**WORK REQUIRED:** Below this line is a set of entries; quote exactly the lines from the line that contains "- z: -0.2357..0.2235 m" to the line that contains "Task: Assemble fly", both lines included.

━━━━

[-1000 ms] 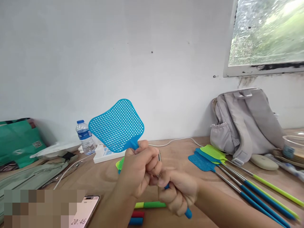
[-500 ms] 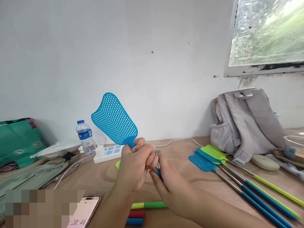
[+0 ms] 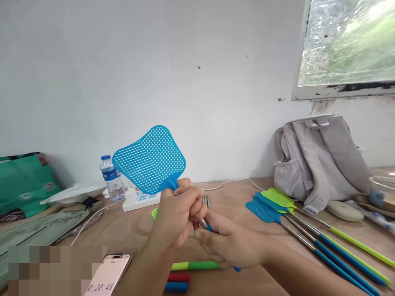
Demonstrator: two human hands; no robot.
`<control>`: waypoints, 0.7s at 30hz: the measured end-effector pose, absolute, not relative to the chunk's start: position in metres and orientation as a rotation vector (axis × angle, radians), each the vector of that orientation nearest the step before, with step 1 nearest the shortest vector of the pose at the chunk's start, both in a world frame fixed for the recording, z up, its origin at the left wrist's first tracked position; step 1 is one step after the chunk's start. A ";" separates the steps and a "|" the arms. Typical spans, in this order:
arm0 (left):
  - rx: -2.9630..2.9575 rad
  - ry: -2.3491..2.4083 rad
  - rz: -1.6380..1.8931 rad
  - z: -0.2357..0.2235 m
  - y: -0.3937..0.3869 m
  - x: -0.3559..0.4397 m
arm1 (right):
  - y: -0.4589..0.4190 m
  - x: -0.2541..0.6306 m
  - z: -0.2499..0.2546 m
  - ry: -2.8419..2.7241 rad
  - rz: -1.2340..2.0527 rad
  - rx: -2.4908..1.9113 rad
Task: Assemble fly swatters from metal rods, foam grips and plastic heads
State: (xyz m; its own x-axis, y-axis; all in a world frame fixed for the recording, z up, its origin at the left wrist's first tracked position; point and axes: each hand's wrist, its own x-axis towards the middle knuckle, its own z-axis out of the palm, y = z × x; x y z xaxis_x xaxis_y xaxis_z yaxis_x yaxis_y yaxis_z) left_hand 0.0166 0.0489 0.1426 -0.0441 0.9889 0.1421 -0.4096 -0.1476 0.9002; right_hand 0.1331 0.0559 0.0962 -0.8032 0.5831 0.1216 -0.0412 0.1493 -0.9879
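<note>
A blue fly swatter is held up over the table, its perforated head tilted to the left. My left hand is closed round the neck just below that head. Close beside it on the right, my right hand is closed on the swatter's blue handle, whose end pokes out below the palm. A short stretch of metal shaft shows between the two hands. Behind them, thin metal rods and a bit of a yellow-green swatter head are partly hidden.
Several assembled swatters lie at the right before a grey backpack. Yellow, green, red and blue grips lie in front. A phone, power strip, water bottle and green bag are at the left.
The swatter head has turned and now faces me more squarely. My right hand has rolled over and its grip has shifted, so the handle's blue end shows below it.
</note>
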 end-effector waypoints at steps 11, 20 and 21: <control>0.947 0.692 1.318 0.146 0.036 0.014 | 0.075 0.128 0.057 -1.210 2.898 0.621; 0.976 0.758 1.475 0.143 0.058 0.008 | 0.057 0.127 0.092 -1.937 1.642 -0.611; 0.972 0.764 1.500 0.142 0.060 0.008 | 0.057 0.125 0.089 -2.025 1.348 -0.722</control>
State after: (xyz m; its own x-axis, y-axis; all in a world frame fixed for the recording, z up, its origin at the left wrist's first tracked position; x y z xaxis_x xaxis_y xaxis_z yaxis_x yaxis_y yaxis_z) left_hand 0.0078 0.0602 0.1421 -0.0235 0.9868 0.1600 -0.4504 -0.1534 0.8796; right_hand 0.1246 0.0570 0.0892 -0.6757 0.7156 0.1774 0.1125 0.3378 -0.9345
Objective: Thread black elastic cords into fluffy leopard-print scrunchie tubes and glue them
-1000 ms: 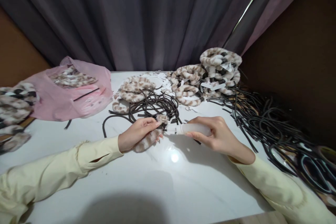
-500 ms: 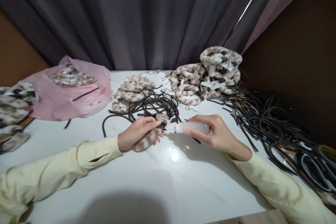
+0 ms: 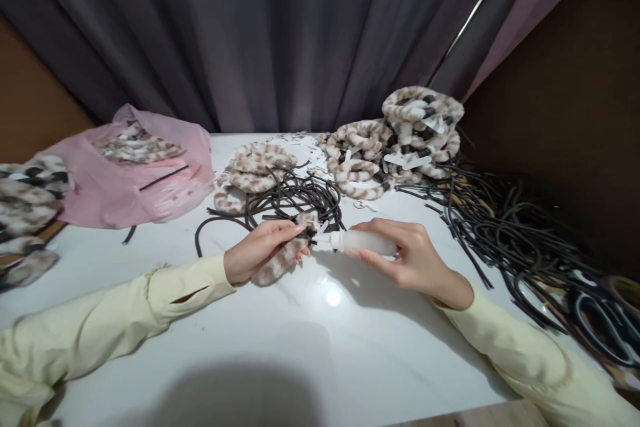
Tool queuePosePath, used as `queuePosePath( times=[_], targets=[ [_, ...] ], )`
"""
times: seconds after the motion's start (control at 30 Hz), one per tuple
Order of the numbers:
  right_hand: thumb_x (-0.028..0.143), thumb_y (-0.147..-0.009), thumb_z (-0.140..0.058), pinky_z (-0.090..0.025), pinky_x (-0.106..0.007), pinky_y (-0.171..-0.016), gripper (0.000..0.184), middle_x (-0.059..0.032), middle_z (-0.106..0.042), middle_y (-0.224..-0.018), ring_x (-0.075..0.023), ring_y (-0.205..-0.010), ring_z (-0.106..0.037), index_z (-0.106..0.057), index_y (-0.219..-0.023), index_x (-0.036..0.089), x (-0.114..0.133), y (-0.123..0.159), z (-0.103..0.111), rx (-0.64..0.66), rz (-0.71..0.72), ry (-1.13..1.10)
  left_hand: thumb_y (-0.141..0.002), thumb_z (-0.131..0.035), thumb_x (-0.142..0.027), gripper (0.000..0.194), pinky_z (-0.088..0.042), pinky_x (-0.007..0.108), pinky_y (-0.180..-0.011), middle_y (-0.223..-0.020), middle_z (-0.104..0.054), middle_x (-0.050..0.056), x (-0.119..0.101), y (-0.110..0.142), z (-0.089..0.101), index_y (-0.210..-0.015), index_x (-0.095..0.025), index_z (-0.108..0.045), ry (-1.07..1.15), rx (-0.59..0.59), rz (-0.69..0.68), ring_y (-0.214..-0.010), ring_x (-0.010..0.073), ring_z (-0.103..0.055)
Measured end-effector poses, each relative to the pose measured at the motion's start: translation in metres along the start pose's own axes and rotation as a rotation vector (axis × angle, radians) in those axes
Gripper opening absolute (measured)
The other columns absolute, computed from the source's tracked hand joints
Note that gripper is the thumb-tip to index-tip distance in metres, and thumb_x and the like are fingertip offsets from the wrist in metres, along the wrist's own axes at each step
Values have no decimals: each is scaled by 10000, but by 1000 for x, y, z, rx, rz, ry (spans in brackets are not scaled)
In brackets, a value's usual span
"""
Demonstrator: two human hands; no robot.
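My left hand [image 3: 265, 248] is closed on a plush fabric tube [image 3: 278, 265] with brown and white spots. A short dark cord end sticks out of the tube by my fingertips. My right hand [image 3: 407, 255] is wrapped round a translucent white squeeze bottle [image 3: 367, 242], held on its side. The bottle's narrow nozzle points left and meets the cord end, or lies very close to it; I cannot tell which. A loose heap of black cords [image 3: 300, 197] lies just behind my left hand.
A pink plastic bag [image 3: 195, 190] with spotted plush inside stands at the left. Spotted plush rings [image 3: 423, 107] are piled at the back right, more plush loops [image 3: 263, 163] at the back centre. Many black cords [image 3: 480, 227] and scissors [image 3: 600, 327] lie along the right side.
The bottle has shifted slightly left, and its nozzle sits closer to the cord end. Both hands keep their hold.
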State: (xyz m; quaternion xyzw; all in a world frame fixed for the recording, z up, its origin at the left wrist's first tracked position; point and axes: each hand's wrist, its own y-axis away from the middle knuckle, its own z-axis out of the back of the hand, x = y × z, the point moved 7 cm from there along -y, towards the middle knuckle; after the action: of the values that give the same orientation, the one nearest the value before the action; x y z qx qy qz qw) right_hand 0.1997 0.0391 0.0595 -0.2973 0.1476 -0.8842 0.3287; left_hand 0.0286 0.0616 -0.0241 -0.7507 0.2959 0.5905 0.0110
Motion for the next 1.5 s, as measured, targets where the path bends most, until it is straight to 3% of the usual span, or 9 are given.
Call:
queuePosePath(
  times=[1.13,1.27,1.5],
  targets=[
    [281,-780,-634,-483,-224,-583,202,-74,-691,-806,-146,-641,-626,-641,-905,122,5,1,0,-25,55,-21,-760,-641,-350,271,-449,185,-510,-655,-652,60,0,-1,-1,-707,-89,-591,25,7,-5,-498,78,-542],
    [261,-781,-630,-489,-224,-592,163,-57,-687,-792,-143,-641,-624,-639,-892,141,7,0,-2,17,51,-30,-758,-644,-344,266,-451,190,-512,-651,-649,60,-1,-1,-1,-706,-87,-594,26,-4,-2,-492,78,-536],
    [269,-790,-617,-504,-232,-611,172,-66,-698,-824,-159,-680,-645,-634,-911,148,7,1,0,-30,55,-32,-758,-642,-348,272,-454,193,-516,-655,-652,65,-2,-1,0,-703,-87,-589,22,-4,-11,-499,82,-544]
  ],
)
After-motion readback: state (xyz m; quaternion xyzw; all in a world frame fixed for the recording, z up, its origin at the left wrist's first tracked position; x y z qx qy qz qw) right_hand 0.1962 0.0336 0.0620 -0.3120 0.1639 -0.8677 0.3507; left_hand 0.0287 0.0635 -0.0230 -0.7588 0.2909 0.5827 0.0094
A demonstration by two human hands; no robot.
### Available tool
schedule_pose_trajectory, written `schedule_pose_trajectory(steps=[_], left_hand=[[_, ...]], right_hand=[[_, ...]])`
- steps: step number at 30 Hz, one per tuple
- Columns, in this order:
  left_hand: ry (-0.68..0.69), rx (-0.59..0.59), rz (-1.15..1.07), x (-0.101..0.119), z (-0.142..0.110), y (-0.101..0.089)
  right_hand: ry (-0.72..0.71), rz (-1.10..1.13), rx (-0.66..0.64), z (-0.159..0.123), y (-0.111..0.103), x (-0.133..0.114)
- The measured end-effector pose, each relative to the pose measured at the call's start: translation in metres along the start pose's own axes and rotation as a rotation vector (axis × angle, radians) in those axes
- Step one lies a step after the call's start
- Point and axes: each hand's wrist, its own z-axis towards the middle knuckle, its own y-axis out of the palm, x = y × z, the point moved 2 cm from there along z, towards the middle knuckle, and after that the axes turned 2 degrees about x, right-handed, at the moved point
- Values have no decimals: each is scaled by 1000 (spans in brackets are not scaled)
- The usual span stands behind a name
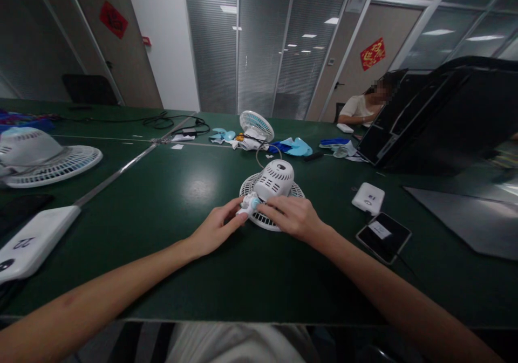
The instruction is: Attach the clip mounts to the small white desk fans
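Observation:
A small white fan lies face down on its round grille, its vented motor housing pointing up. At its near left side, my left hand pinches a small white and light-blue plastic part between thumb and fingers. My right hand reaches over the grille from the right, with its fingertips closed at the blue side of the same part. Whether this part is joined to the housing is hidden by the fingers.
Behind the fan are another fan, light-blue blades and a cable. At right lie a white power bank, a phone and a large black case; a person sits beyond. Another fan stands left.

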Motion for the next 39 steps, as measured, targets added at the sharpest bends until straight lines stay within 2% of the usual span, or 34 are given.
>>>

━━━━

**ANSWER:**
  - z: -0.2357..0.2235 m
  - y: -0.3937..0.3869 m
  - x: -0.3559..0.4397 m
arm1 (right):
  - y: -0.4589..0.4190 m
  - x: -0.2541..0.6306 m
  - z: -0.2499..0.2546 m
  - ry: -2.8419..2.7241 rad
  - rz: -1.2340..2.0527 rad
  - rx: -2.4908..1.9113 rad
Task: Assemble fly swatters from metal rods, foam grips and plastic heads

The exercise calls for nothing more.